### TASK INSTRUCTIONS:
Reproduce precisely the lines between the start of the data below and the line with "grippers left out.", both included.

Saved data entries:
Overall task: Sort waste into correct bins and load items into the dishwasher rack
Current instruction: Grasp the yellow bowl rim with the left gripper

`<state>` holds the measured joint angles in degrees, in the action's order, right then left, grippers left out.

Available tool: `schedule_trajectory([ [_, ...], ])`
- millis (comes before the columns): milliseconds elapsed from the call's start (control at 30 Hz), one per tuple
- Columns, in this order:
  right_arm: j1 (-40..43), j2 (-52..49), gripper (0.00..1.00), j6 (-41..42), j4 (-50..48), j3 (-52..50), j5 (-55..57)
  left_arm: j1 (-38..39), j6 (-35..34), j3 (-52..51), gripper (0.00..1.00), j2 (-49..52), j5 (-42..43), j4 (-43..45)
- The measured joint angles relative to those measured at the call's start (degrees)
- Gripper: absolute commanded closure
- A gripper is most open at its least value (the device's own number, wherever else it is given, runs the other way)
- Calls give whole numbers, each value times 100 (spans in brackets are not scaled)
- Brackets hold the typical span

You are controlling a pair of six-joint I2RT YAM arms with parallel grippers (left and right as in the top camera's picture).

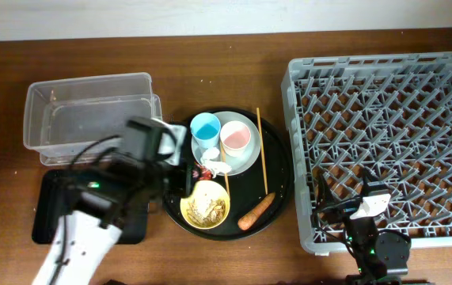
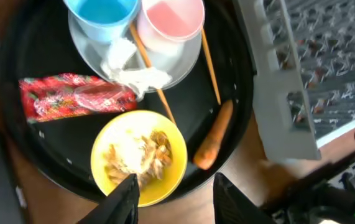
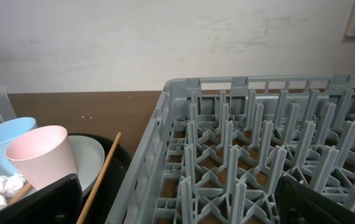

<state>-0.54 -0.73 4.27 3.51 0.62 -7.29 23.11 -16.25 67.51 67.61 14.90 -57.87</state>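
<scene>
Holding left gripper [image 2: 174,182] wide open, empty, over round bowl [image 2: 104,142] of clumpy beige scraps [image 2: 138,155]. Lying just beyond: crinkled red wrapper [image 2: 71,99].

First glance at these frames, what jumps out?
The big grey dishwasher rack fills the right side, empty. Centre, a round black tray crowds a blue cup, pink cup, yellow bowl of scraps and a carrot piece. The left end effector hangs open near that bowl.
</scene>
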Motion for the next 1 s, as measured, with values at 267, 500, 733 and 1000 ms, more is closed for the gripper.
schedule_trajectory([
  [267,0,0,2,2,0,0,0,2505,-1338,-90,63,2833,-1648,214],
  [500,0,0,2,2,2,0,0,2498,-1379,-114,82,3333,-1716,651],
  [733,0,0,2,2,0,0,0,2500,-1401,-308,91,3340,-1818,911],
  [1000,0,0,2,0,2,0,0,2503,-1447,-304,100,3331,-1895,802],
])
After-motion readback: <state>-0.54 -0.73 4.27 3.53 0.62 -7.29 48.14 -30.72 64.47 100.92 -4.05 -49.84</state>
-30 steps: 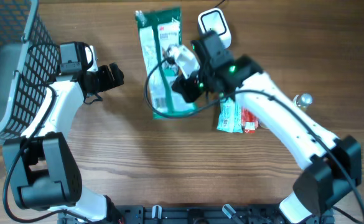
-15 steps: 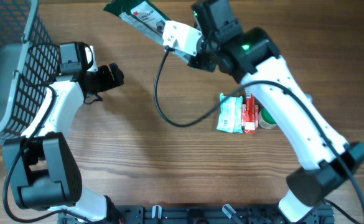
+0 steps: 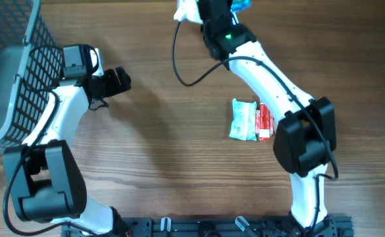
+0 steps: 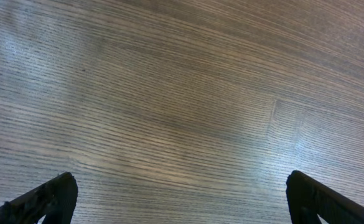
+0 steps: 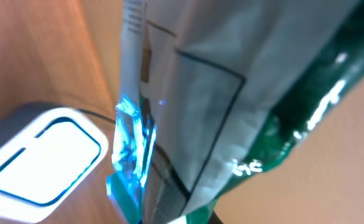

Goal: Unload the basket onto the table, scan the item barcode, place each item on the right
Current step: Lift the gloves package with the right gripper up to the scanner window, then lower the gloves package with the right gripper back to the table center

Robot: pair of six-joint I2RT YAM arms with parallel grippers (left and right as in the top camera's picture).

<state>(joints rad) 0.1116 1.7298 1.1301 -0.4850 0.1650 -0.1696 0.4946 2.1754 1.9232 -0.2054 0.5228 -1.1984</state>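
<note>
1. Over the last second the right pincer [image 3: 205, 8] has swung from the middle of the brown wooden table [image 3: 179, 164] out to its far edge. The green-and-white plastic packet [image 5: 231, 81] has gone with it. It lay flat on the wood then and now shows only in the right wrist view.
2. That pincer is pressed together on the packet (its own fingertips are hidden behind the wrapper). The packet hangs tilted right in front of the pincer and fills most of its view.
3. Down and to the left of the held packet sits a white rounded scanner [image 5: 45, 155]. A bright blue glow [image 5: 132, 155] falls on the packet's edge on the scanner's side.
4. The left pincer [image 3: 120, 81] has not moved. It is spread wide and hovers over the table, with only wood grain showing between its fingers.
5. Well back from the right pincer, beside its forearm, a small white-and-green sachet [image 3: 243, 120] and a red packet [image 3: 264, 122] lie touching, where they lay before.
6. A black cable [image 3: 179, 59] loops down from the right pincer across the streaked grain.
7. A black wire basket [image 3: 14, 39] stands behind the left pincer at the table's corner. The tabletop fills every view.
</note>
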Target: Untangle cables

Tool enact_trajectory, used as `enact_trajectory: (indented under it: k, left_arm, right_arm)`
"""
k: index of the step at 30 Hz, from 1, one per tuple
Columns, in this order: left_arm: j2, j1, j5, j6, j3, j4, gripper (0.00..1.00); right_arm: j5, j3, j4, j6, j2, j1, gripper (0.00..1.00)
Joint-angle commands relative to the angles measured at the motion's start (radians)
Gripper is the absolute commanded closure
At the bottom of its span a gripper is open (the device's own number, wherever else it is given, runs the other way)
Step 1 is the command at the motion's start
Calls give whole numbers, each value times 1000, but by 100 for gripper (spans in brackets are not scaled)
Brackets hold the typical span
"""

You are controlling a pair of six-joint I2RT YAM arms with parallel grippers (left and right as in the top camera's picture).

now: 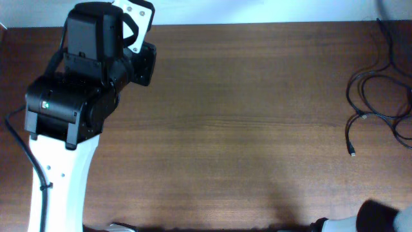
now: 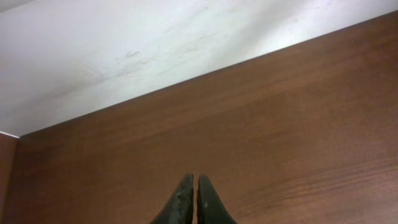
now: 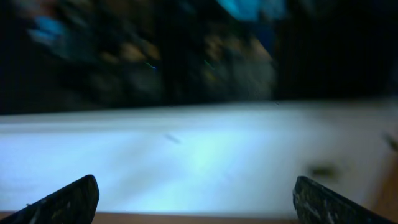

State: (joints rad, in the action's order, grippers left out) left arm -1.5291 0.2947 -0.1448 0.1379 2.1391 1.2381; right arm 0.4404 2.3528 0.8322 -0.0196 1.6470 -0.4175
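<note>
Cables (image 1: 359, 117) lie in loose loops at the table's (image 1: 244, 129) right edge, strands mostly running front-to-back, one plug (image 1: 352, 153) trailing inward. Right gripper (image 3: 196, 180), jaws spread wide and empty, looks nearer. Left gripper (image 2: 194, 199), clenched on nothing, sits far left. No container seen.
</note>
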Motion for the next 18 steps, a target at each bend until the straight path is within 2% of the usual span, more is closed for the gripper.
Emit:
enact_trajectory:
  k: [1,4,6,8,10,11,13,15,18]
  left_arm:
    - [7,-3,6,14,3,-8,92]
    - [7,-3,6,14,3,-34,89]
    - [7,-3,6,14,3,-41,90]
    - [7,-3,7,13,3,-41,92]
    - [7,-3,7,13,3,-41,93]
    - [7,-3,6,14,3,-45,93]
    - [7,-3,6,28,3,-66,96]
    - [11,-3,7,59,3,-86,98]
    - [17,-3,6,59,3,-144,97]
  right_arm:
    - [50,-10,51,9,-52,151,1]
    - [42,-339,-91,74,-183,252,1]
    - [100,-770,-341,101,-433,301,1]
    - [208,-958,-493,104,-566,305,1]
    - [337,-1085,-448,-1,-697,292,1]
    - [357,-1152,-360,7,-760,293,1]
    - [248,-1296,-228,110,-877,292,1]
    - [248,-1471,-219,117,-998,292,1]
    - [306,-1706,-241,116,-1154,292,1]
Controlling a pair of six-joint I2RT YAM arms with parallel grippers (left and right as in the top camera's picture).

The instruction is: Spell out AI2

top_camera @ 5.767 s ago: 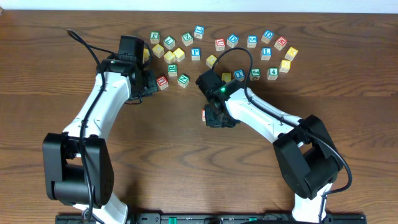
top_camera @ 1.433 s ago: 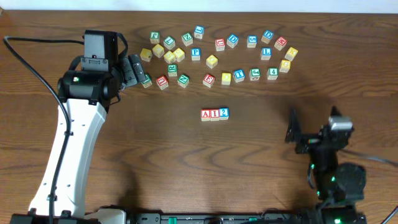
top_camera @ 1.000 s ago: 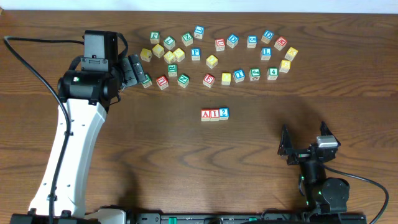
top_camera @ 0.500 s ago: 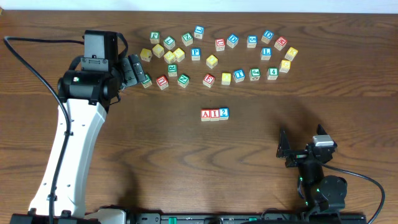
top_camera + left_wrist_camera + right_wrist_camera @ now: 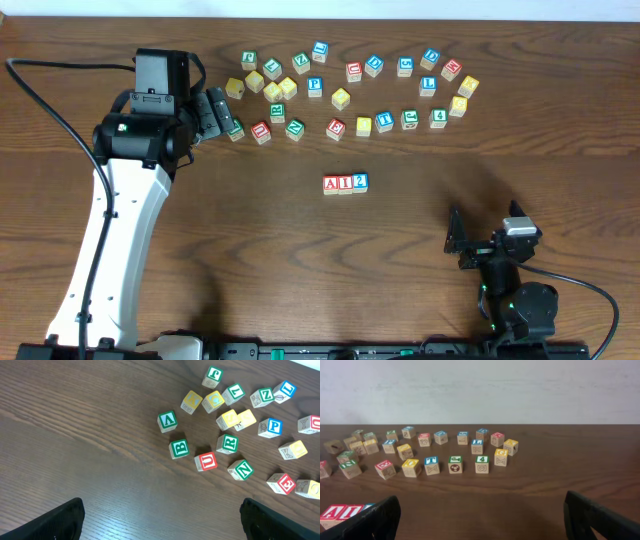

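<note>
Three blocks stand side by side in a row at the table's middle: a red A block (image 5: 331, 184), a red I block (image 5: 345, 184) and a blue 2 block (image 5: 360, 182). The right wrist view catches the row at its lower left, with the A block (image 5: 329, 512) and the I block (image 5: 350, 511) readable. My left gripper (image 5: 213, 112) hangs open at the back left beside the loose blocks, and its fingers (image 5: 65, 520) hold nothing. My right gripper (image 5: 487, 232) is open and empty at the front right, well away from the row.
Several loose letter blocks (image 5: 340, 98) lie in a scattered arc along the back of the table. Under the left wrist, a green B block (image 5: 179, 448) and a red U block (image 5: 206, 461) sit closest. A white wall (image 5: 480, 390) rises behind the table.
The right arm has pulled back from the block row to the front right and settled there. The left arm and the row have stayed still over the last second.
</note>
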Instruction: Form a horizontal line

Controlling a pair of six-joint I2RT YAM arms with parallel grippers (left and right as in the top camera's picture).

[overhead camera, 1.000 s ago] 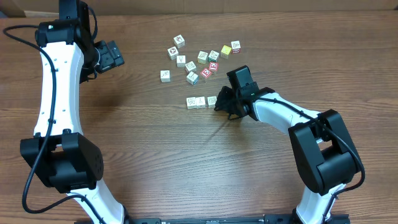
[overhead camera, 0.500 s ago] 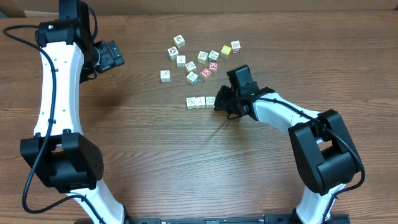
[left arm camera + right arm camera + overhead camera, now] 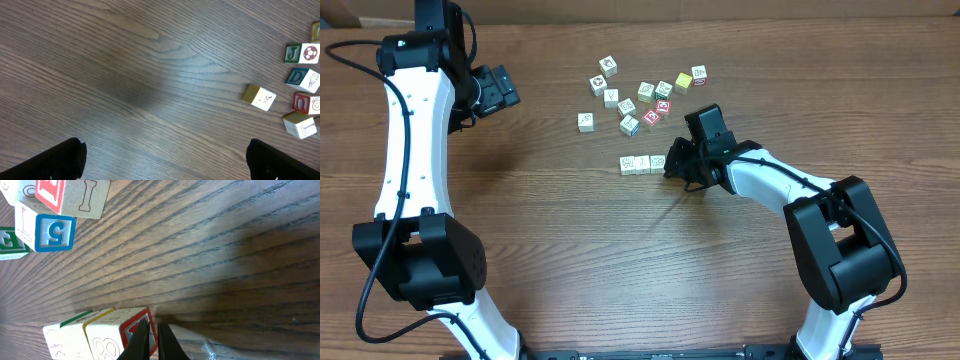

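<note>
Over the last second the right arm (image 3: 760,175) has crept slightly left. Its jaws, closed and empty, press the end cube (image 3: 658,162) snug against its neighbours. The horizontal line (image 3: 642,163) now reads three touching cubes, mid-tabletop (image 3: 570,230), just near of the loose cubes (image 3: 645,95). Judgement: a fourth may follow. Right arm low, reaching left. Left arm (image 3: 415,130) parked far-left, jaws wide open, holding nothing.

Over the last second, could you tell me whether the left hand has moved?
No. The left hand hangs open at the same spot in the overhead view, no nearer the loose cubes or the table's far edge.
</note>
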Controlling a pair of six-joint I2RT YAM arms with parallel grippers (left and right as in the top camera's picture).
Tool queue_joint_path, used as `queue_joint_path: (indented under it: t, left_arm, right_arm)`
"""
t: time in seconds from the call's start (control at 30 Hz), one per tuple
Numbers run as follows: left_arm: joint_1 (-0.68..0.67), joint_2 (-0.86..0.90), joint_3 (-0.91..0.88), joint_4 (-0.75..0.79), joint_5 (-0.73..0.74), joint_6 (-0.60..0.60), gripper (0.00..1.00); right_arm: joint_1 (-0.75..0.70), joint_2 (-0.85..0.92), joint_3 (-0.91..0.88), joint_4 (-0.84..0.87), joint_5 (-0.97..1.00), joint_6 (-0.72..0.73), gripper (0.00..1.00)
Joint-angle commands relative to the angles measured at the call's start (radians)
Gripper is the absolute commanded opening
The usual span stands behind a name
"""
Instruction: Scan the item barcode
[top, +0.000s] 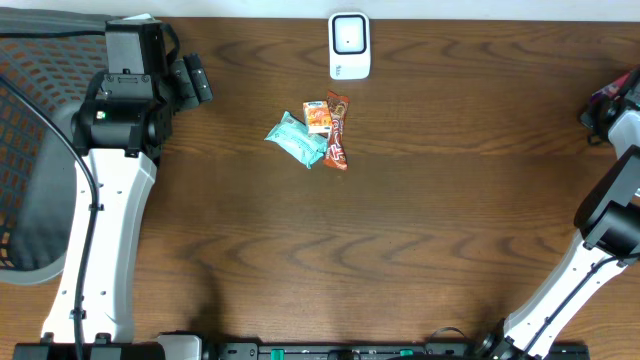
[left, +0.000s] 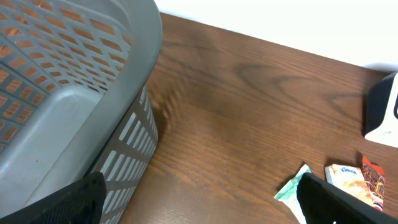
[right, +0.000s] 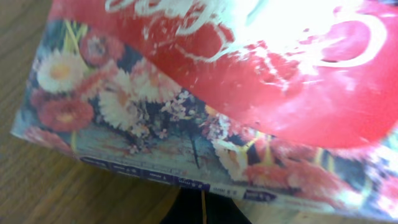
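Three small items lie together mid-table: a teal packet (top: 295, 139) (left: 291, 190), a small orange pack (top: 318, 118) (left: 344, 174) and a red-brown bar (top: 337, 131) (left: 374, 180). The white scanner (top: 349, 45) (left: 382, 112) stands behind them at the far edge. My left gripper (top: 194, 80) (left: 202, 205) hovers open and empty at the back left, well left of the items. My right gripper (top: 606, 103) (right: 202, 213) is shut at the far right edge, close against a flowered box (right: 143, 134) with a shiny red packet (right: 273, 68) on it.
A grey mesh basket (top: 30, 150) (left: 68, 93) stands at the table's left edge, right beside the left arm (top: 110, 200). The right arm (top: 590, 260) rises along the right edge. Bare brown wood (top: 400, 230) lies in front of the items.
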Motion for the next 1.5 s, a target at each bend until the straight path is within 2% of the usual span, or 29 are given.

### EXERCISE OUTPUT:
Overall task: Sort waste into correct bins and load items into the dishwasher rack
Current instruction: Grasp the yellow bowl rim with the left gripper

`<state>` holds the measured joint angles in degrees, in the action's order, right then left, grippers left out.

No further output is needed for the exercise.